Message/Author 

Rules Comm posted on Saturday, July 02, 2011  11:02 am



Professors, I am coping with outliers in CFA. There are 7 outliers in a 400 cases dataset. I do not want to delete them because they are meaningful. Could you suggest any way that I can deal with them? I have tried to search in this web and other webs. But I did not find anything related to CFA and outliers. Thanks. 


You would probably get a larger response to a general question like this on a general discussion forum like SEMNET. 


I just wanted to check if it is still appropriate to use Cook's distances to check for outliers in a CFA model with categorical (ordinal) indicators  is the interpretation of Cook's distances the same in this context?
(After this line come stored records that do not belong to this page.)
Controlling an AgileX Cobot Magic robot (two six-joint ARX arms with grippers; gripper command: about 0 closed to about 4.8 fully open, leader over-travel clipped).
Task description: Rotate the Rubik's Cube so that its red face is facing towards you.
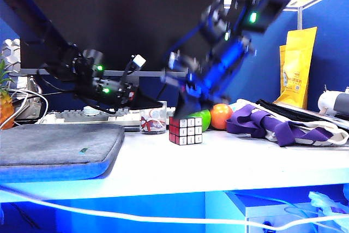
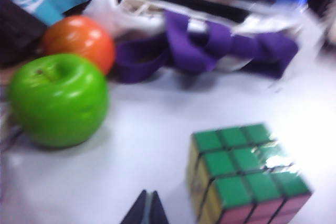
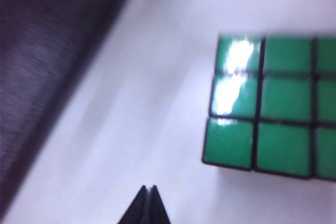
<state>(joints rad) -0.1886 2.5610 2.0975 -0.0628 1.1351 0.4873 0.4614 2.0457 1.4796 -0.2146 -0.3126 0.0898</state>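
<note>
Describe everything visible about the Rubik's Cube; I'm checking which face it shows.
The Rubik's Cube is a glossy plastic 3x3 with black grid lines, sitting flat on the white table just in front of the green apple. Green is on top, white faces the exterior camera, and its red face points left. The right end effector hovers beside it, shut, without touching it.

The right hand [image 1: 188, 102] is smeared by motion in the exterior view, so how its fingers stand is unreadable there; only dark fingertips [image 3: 147, 205], pressed together, enter its wrist view. The left hand [image 2: 147, 211] likewise shows just two dark tips at its wrist picture's edge. The small black-gridded Rubik's Cube [image 3: 273, 103] is cut off by the right wrist picture's edge and blurred. In the exterior view it hides most of the round green apple [image 1: 204, 118]. The purple fabric strap [image 2: 210, 45] is blurred.
</note>
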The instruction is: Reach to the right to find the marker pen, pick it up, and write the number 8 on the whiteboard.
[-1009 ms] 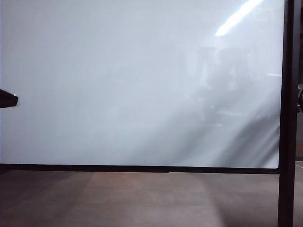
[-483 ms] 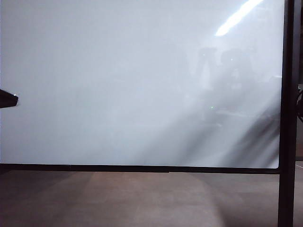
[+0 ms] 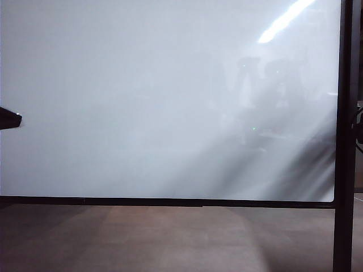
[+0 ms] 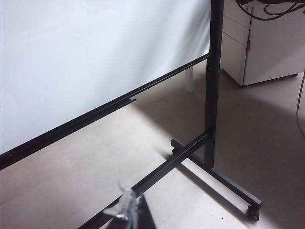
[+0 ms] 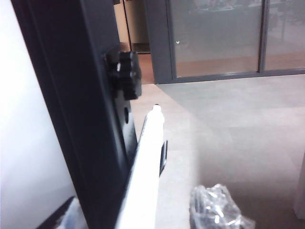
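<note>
- The whiteboard (image 3: pixel 142 102) fills the exterior view; no writing or label on it can be read.
- White marker pen (image 5: pixel 145 171) sits beside the black post (image 5: pixel 71 109), between the right gripper (image 5: pixel 143 214) fingers; grip unclear.
- Left gripper (image 4: pixel 125 210): jaw state cannot be told.

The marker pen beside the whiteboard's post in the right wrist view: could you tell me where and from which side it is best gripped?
Grip the marker pen on its long white barrel, well below the tip. It stands close along the dark post of the whiteboard, so the right gripper should probably come from the open floor side, jaws straddling the barrel across its width.
</note>
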Robot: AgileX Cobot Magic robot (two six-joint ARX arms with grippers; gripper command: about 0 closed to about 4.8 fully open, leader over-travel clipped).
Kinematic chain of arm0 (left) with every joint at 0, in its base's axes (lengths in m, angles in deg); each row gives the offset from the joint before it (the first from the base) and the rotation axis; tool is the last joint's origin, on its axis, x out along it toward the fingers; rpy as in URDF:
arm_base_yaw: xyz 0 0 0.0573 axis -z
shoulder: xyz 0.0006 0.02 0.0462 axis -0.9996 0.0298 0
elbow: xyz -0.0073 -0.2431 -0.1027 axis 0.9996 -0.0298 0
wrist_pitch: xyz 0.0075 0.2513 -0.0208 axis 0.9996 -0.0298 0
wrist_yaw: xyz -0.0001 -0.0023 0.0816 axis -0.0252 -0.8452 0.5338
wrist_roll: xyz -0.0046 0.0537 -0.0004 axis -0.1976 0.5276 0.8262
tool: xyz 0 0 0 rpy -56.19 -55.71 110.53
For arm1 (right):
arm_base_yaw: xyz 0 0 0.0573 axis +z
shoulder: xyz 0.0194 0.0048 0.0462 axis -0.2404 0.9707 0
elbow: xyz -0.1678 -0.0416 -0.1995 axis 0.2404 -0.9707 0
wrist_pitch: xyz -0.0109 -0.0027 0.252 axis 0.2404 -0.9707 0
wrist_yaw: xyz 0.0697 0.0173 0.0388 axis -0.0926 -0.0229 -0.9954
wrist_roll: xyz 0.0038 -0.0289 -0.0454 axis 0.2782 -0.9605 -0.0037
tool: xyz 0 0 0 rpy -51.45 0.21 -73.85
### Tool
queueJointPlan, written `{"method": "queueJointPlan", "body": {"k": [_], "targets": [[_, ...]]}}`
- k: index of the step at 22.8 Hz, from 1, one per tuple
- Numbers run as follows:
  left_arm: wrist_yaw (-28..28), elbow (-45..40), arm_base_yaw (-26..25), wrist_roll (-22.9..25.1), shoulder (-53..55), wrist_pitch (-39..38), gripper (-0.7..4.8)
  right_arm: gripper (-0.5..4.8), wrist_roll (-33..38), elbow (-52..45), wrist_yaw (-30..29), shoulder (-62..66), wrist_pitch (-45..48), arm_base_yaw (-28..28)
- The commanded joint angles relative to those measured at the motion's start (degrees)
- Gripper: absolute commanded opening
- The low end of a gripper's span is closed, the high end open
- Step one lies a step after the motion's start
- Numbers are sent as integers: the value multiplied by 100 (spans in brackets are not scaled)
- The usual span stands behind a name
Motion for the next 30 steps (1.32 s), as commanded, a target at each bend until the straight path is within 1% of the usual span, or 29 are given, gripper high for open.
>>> {"method": "queueJointPlan", "body": {"k": [1,3,4,5,7,9,12,17,20,23,24,25,27,29,30], "targets": [[-22,-11,-9,-4,4,-94,-5,249,0,22,9,-13,96,7],[-22,-11,-9,-4,4,-94,-5,169,0,22,9,-13,98,4],[-22,-11,-9,-4,4,-94,-5,110,-2,22,9,-13,101,4],[-22,-11,-9,-4,4,-94,-5,93,-2,22,9,-13,101,4],[-22,-11,-9,-4,4,-94,-5,91,-2,22,33,-13,101,4],[-22,-11,-9,-4,4,-94,-5,38,0,22,50,-13,105,-7],[-22,-11,-9,-4,4,-94,-5,-5,0,44,50,-13,140,-9],[-22,-11,-9,-4,4,-94,-5,-5,46,83,52,-15,214,-11],[-22,-11,-9,-2,4,-94,-5,-5,125,42,114,-175,623,-122],[-22,-11,-9,-4,4,-94,-5,-5,264,24,306,-697,409,-326],[-22,-11,-9,-4,4,-94,-5,-5,260,-2,446,-1049,229,-426],[-22,-11,-11,-4,4,-94,-5,-5,256,0,485,-1222,103,-481],[-20,-11,-11,-4,4,-94,-5,-5,262,-2,494,-1888,-446,-654],[-22,-11,-13,-2,4,-94,-5,-5,330,-74,507,-2695,-1147,-763],[-24,-11,-17,-4,4,-94,-5,-5,367,-111,691,-3248,-1679,-822]]}}
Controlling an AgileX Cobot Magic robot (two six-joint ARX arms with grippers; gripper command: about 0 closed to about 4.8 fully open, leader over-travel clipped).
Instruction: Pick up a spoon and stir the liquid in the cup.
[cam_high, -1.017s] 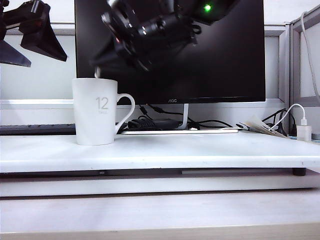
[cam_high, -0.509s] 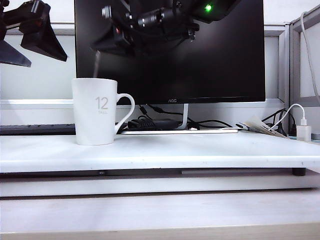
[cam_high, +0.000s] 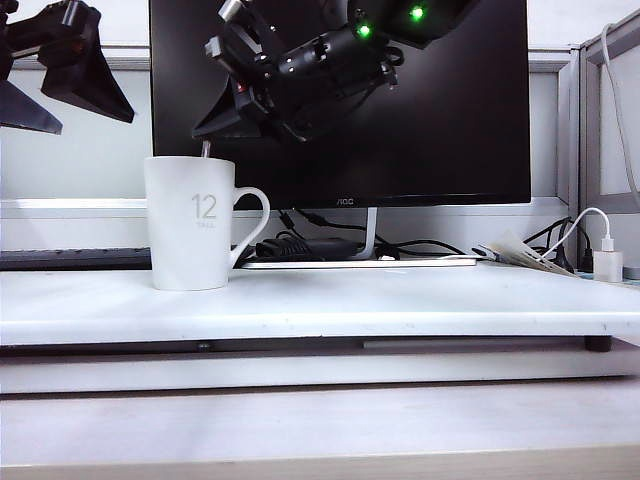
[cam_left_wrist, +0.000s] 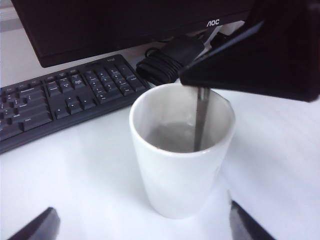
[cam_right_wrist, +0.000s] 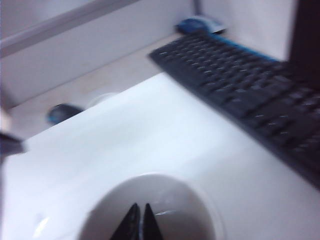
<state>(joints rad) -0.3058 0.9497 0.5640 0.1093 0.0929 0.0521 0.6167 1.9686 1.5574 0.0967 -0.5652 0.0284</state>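
Observation:
The cup (cam_high: 190, 225), a tall white mug marked "12", stands on the left of the white table (cam_high: 400, 300). My right gripper (cam_high: 208, 133) hangs just above its mouth, shut on the spoon (cam_high: 206, 148), whose thin metal handle drops straight into the cup. In the left wrist view the spoon (cam_left_wrist: 201, 120) runs down into the greyish liquid inside the cup (cam_left_wrist: 180, 165). The right wrist view looks down past the shut right gripper (cam_right_wrist: 140, 220) into the cup (cam_right_wrist: 95, 210). My left gripper (cam_high: 90, 120) hovers open up at the left, apart from the cup; its open left gripper (cam_left_wrist: 142, 230) holds nothing.
A black monitor (cam_high: 430, 110) stands right behind the cup, with coiled cables (cam_high: 300, 245) at its foot. A black keyboard (cam_left_wrist: 60, 95) lies behind and left of the cup. A white charger (cam_high: 607, 262) sits at the far right.
The right gripper has swung over the cup and its wrist has turned; the spoon handle has shifted slightly to the right in the cup's mouth. The left gripper has stayed still.

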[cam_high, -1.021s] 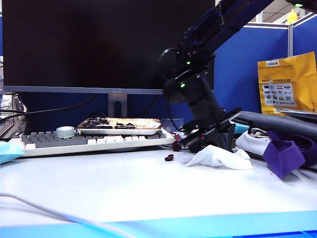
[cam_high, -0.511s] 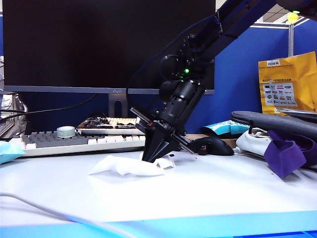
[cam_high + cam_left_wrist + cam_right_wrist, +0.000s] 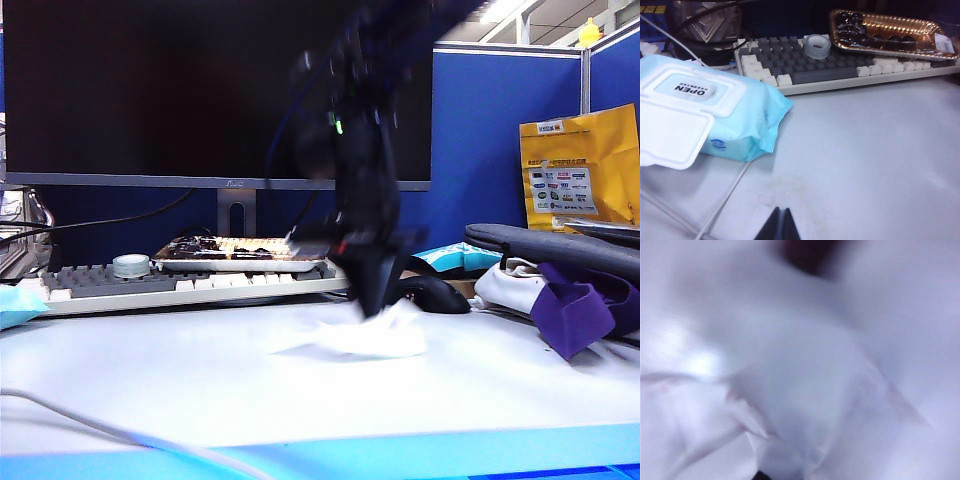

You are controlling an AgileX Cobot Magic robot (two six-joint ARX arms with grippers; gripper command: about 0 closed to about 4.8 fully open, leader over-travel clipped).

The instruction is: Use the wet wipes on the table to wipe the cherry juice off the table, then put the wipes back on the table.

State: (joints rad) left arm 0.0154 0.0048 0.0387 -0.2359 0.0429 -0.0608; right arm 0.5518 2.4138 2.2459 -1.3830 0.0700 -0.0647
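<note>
At the near edge, the table [image 3: 200, 400] is a wide white surface with a light blue front lip, and a thin grey cable [image 3: 90, 420] curves across its corner at about 8 o'clock in the exterior view.

Just past the centre, toward 4 o'clock, the wet wipes [image 3: 375, 338] lie crumpled on the tabletop as a soft white sheet, blurred by motion. The right gripper [image 3: 372, 300] points straight down onto the sheet's far end, its jaws clenched on the wet wipes; the dark arm above it is smeared with blur. In the right wrist view the white sheet [image 3: 790, 390] fills nearly the whole picture, with faint pink tinges along some folds, too blurred to say more. The cherry juice cannot be made out on the tabletop.

The left gripper [image 3: 780, 226] hovers over bare table, its two dark fingertips pressed together and holding nothing. Just beyond it, toward 10 o'clock in the left wrist view, sits a light blue wipes pack [image 3: 715, 120] with its white lid flipped open.

Farther back, a keyboard [image 3: 180, 285] with grey and white keys runs along 9 o'clock in the exterior view, carrying a small roll of tape [image 3: 131, 265] and a gold foil tray [image 3: 240, 253] of dark cherries. A black computer mouse [image 3: 435, 295] lies just behind the wipes. At 3 o'clock lies a purple cloth [image 3: 575, 310]. Behind everything stands a dark monitor [image 3: 200, 90], with a yellow packet [image 3: 580, 170] against the blue partition at 2 o'clock.
</note>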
Thanks 


Not sure how widely accepted Cook's is for categorical outcomes. I would use Loglikelihood outliers, obtained by ML. 


Thanks for your help. Just to clarify then, would loglikelihood outliers still be interpretable with WLSMV estimation (as ordinal data)? Also, I am less familiar with loglikelihood outliers, are there any rules of thumb about what constitutes an outlier, or is it more a case of looking for points that are far out from the tail of the distribution? Many thanks 


Weighted least squares estimators do not have loglikelihoods. You would need to use maximum likelihood if you want to look at the loglikelihoods. 


In that case is there a way of identifying outliers in a CFA with ordinal indicators and WLSMV estimation? Or is it a case of estimating the model with ML (and tresting the indicators as continuous)? Thanks 


You can estimate the model with ML and treat the indicators as categorical. 


One last question, if I did want to stick to WLSMV estimation are there any means of identifying outliers in Mplus that you would recommend? 


Not sure I would. Outliers are better chased by ML. 


Hi Drs Muthen, I am testing the validity of an emotional competence questionnaire (50 items and 10 expected factors [2 expected higherorder factors]) with athletes (nested within 19 teams). I am using both CFA and ESEM approaches in Mplus. We will also be examining the relationship between athlete leadership and emotional competence. I am hoping you can answer a few questions regarding outliers. 1. I have come across examples where preliminary data screening is done in SPSS prior to the main analyses in Mplus. As such, I tested for univariate (Z scores) and multivariate outliers (Mahalanobis Distance) at the subscale level in SPSS. To address the univariate outliers (7 cases), I planned to use Windsorizing but realized this would be done at the subscale level and would not impact the items, which would be imported into Mplus. Do you have any suggestions for how to deal with the univariate outliers? Should outliers at the item level be tested instead of the subscale level in this case? I plan to delete the cases of multivariate outliers (4 cases). 2. Instead of using SPSS to identify and address outliers, I consulted the Mplus guide and read about testing for outliers (multivariate I believe?) using Mahalanobis Distance as part of the PLOT or SAVE command. Is there a way to test for univariate outliers in Mplus as well? Is this done through INFLUENCE? 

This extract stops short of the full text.